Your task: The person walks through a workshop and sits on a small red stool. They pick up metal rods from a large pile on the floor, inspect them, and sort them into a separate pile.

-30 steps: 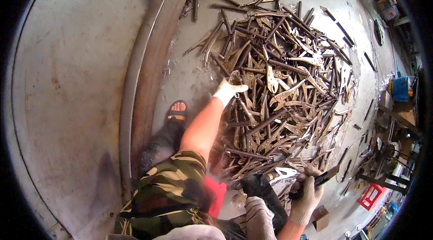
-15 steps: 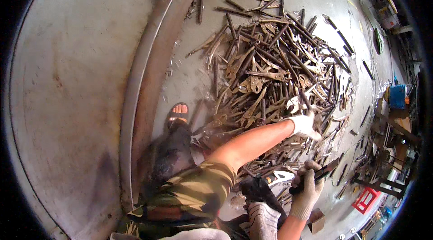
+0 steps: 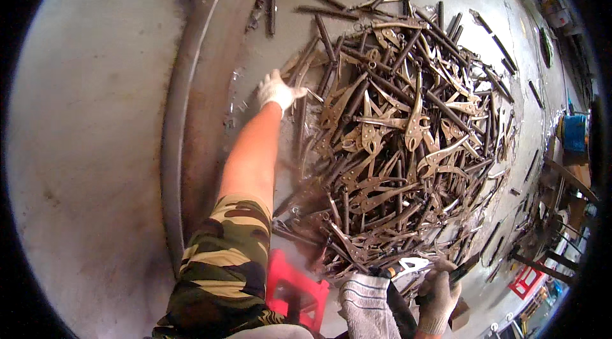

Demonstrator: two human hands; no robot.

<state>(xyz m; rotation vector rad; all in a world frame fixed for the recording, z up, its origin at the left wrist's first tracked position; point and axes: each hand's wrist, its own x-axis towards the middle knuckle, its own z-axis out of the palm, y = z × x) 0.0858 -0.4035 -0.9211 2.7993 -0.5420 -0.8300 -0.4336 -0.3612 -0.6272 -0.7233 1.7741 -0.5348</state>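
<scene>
A big heap of worn metal locking pliers (image 3: 417, 122), tangled with dark rods (image 3: 446, 108), covers the floor in front of me. My left hand (image 3: 278, 92), in a white knit glove, is stretched out at the heap's left edge. Its fingers are spread, beside some pliers and a dark rod. Low on the right, my gloved right hand (image 3: 438, 297) is closed around a dark, flat, bar-like tool (image 3: 466, 267) that points up and right. Its exact kind is unclear. Close to that hand lies a white-and-black tool (image 3: 408, 266) with a bit of orange.
A red plastic stool (image 3: 296, 291) stands at the lower middle, beside a pale striped knitted cloth (image 3: 368, 306). A thick metal beam (image 3: 194, 78) runs along the left. Farther right are a blue container (image 3: 575, 133), a red crate (image 3: 526, 280) and dark racks.
My left arm has swung from the right part of the heap to its left edge, and the fingers are now spread. My right hand keeps its dark tool. The red stool has come into view.
</scene>
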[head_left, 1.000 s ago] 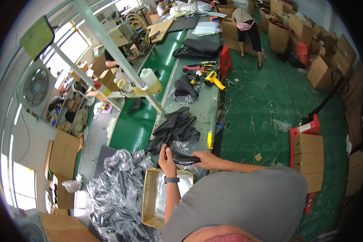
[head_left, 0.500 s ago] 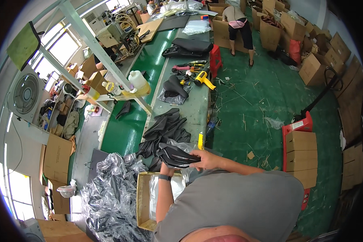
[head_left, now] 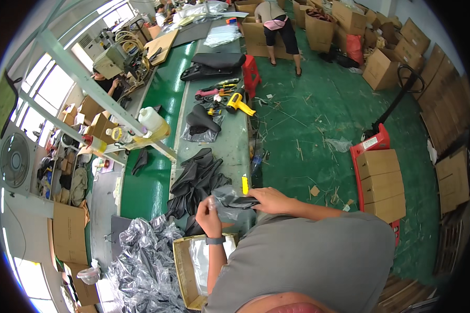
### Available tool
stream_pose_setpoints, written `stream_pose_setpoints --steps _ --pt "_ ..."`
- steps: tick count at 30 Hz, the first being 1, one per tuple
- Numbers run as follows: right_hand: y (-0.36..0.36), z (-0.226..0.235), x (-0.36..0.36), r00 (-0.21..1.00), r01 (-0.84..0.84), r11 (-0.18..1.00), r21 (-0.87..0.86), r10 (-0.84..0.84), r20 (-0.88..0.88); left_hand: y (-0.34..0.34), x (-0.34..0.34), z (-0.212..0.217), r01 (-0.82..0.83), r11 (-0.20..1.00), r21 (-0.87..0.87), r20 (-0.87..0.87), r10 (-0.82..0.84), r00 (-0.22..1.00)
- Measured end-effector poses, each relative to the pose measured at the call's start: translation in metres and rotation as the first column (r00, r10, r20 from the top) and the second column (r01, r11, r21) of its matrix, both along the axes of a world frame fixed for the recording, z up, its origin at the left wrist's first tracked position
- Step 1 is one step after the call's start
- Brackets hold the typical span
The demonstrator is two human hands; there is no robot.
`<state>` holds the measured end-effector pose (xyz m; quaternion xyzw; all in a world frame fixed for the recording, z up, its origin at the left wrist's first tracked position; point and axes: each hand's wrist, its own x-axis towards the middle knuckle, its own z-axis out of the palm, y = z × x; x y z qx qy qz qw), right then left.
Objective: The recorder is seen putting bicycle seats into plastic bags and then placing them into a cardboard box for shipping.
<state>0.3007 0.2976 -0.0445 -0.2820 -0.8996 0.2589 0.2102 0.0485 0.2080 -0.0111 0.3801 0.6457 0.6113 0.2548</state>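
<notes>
My right hand grips one end of a black bicycle saddle close in front of my body. A clear plastic bag covers the saddle's other end, at least in part. My left hand, with a dark band on the wrist, is closed with its fingers pinched at the bag's left edge. Just beyond lies a heap of loose black saddles on the bench. Below my left hand stands an open cardboard box holding flat clear bags.
Many bagged saddles are piled left of the box. A yellow-handled cutter lies at the bench edge. Farther along are a yellow heat gun, a single saddle and a red stool. Boxes sit on a red pallet truck at right.
The saddle has turned and the clear bag now covers part of it. My left hand has come from under the saddle to the bag's left edge. The view has shifted right.
</notes>
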Motion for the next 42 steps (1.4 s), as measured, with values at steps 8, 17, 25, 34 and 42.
stream_pose_setpoints --steps 8,17,25,34,42 --pt "0.011 -0.01 -0.056 0.757 -0.073 -0.055 -0.996 -0.653 -0.019 -0.054 0.027 0.034 0.37 0.929 0.024 -0.016 -0.37 0.929" --pt "-0.012 -0.06 -0.161 0.957 -0.151 0.902 -0.405 0.031 -0.289 -0.108 -0.022 -0.07 0.1 0.992 0.08 0.867 -0.119 0.483" --pt "-0.046 -0.011 -0.198 0.763 -0.625 0.684 -0.376 0.637 -0.111 -0.177 -0.103 -0.075 -0.543 0.813 -0.207 0.763 0.482 0.43" --pt "0.059 -0.225 -0.23 0.923 -0.035 0.674 -0.738 0.305 0.235 -0.391 -0.307 -0.044 -0.907 0.414 0.076 0.742 0.584 0.329" --pt "0.063 -0.28 -0.359 0.925 0.344 0.175 -0.922 -0.234 0.3 -0.279 -0.224 -0.135 -0.853 0.459 -0.249 0.189 0.887 0.422"
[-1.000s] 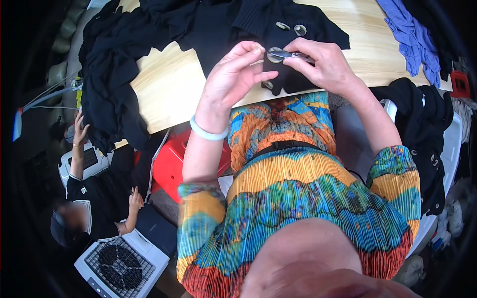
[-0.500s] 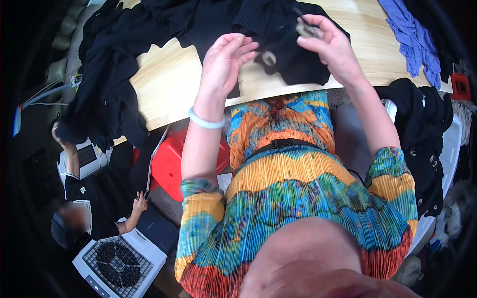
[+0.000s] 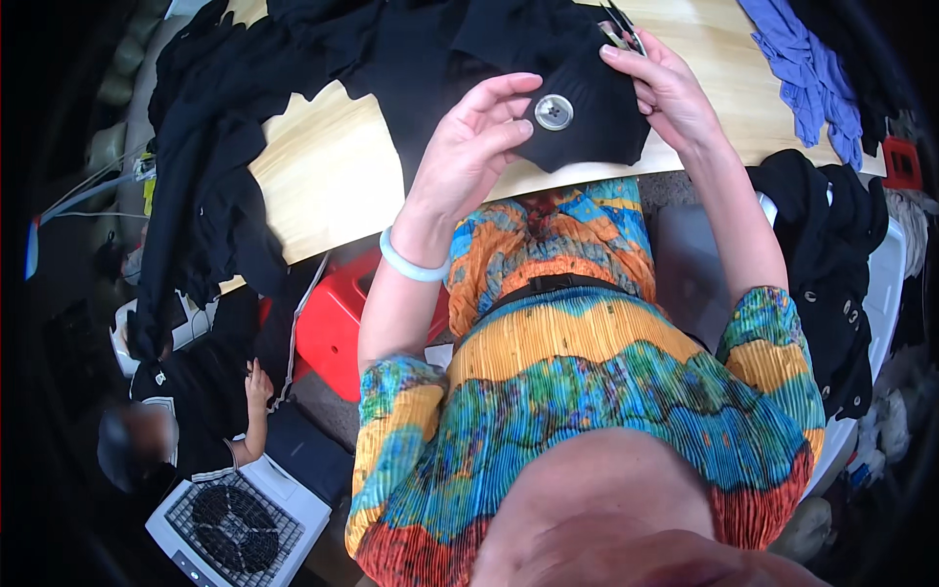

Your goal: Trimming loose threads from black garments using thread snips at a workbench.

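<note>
A round, grey, marbled button sits on a black knit garment at the table's near edge. Beside the button, my left hand has its thumb and fingertips apart, close to the button's left rim. A pale bangle circles that wrist. My right hand is closed around small thread snips, their dark points facing up and left. Its lower fingers are against the garment's right side.
Black garments spread over the wooden table. Purple cloth hangs at far right. More black garments with buttons fill a white tub. A red stool stands below the table. At left, another person sits near a fan unit.
My left hand has moved right, beside the button, which now lies face up. The snips have tilted upright in my right hand. The other person's raised hand has dropped from view.
</note>
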Demonstrator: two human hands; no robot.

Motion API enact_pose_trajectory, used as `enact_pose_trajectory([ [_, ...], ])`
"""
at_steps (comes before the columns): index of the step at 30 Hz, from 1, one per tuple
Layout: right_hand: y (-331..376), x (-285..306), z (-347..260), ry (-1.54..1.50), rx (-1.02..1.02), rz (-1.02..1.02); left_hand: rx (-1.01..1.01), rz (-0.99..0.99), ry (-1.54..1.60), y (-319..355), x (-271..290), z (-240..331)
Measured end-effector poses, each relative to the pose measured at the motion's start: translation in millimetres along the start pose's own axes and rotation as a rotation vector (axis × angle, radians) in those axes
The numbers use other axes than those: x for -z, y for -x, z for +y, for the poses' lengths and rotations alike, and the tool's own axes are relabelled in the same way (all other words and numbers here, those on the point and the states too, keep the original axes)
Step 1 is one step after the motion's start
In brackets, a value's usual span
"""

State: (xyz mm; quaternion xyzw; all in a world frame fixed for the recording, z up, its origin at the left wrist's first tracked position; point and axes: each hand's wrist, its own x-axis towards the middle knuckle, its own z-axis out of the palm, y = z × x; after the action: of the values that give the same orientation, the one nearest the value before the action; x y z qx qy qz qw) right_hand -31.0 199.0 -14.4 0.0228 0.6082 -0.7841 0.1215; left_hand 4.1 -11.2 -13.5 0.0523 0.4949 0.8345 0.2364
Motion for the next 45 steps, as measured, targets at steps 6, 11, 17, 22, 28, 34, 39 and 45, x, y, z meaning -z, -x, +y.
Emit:
enact_pose_trajectory([
  [6, -4, 8, 13, 0.286, 0.406, 0.157, 0.003, -0.003, 0.248, 4, -12, 3],
  [11, 25, -15, -13, 0.288, 0.410, -0.076, -0.031, 0.048, 0.250, 7, -19, 4],
  [17, 33, -17, -16, 0.320, 0.445, -0.172, -0.073, 0.043, 0.200, 7, -18, 0],
  [22, 26, -16, -13, 0.215, 0.411, -0.366, -0.037, 0.022, 0.200, 7, -19, -3],
  [28, 23, -8, -13, 0.138, 0.209, -0.374, -0.047, -0.010, 0.250, 6, -20, -1],
  [34, 22, -5, -12, 0.188, 0.143, -0.338, -0.109, 0.130, 0.142, 9, -13, 0],
  [39, 21, -8, -7, 0.153, 0.180, -0.267, -0.271, 0.254, -0.178, 17, -16, -5],
  [45, 19, -10, -6, 0.132, 0.109, -0.279, -0.745, 0.292, -0.753, 20, -24, -14],
])
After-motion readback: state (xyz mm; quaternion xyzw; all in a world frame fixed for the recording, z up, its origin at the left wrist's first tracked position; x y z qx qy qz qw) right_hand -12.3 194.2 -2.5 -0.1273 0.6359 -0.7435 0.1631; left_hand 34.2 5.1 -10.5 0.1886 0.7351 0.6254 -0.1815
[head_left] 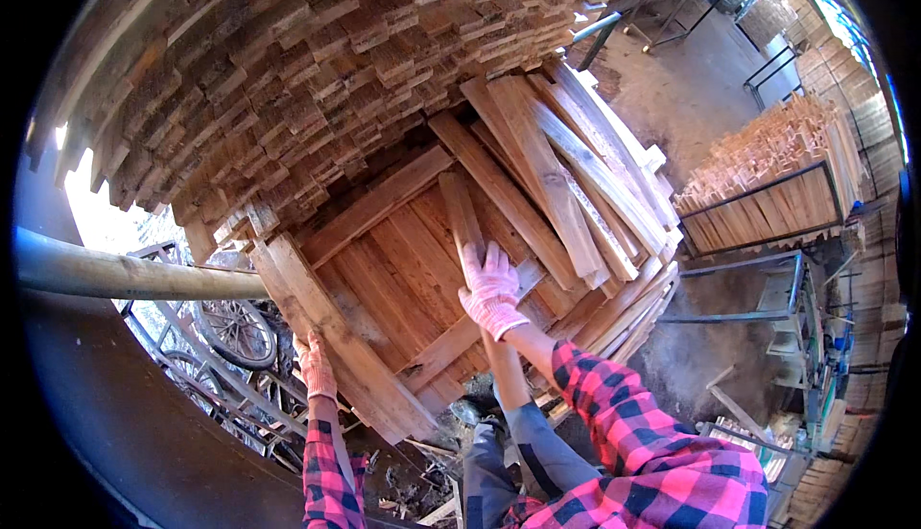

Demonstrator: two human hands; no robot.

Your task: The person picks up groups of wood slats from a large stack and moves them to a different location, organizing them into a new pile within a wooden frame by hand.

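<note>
My right hand (491, 289), in a pink-and-white work glove, grips a long narrow wooden plank (464, 220) that runs up over a low stack of planks (403, 260) in front of me. My left hand (315, 364), gloved the same way, rests against the left edge board (336, 337) of that stack. Both sleeves are pink-and-black plaid. More loose planks (576, 174) lie fanned across the right side of the stack.
A tall wall of stacked boards (317, 59) rises behind. A thick wooden pole (134, 278) crosses at left above a wheeled metal cart (235, 332). At right stand a metal rack full of thin slats (767, 184), metal frames (767, 308) and a dirt floor (691, 88).
</note>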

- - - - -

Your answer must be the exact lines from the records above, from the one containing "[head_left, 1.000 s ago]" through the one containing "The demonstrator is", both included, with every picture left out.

[head_left, 1.000 s ago] 
[head_left, 0.500 s ago] 
[head_left, now] 
### Available tool
stream_pose_setpoints, written `stream_pose_setpoints --steps _ --pt "_ ..."`
- steps: tick count at 30 Hz, the first being 1, one per tuple
- Numbers run as follows: right_hand: y (-0.36..0.36), z (-0.226..0.235), x (-0.36..0.36), r00 (-0.21..1.00), r01 (-0.84..0.84), r11 (-0.18..1.00), r21 (-0.87..0.86), r10 (-0.84..0.84), r20 (-0.88..0.88); left_hand: y (-0.34..0.34), x (-0.34..0.34), z (-0.212..0.217), r01 (-0.82..0.83), r11 (-0.20..1.00), r21 (-0.87..0.87), r20 (-0.87..0.87), r10 (-0.82..0.84), r00 (-0.22..1.00)
- Measured end-effector poses, each relative to the pose measured at the call's start: translation in metres and rotation as the first column (r00, r10, r20 from the top) and the second column (r01, r11, r21) of its matrix, both along the axes of a world frame fixed for the recording, z up, its origin at the left wrist's first tracked position
- Step 1 is one step after the call's start
- Brackets hold the typical span
The demonstrator is two human hands; there is no robot.

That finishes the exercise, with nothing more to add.